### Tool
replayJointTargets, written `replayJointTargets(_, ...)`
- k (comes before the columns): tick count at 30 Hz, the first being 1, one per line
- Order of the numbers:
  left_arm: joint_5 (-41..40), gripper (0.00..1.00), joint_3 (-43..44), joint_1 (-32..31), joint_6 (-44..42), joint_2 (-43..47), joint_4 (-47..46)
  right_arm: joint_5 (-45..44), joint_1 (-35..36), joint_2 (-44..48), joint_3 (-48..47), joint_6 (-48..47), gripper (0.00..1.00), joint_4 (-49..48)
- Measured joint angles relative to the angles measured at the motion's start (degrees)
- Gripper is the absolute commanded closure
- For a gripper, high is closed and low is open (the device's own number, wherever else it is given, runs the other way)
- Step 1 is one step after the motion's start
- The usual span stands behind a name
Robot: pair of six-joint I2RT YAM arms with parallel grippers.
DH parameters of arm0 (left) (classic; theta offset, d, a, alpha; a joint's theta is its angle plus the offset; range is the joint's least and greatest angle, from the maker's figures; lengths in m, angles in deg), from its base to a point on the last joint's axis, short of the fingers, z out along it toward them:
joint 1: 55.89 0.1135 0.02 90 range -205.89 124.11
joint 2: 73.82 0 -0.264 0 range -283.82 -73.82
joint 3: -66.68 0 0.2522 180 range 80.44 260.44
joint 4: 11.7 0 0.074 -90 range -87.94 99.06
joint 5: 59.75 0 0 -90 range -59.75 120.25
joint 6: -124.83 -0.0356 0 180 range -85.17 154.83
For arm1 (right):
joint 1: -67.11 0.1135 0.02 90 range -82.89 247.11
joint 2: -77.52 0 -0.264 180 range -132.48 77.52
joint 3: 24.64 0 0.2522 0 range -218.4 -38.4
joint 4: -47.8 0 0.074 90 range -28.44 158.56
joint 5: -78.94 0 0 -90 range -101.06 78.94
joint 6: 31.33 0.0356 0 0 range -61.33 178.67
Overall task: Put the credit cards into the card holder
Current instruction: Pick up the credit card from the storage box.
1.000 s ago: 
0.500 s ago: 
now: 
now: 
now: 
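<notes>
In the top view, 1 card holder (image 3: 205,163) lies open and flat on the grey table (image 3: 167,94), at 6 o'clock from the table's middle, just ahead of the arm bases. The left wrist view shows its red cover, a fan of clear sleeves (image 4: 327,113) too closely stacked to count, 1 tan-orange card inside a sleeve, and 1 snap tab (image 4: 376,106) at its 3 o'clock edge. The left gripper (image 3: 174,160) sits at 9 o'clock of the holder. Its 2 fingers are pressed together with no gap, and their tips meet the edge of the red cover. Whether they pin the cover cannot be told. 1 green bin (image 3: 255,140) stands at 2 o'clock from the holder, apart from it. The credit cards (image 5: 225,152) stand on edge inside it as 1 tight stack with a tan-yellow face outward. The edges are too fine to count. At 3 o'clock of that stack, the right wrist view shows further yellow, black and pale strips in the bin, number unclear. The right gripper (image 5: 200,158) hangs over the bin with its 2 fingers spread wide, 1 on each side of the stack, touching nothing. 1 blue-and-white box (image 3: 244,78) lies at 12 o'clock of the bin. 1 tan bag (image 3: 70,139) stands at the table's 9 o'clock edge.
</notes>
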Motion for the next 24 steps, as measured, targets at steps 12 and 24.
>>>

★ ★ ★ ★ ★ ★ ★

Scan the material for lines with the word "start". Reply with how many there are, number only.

Task output:
2